## [Provided material]
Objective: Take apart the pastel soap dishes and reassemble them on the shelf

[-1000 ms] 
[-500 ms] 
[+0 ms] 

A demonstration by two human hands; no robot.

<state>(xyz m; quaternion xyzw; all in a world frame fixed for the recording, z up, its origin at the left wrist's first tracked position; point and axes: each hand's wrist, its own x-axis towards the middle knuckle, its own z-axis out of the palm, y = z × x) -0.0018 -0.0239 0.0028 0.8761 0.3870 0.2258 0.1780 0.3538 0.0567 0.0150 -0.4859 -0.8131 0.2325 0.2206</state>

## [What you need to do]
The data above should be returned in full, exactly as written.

## [Written solution]
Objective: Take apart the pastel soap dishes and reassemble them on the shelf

[-1000 ms] 
[-500 ms] 
[+0 ms] 

A demonstration by two human hands; no robot.

<state>(xyz m; quaternion xyzw; all in a world frame fixed for the recording, z up, its origin at the left wrist's first tracked position; point and axes: each hand's wrist, its own x-axis towards the middle knuckle, its own z-axis out of the palm, y = z × x) -0.0018 -0.0239 0.0028 0.8761 0.3870 0.2258 0.1780 0.3538 0.0567 0.0150 -0.4859 -0.8131 0.2325 0.2206</state>

The exercise is done now.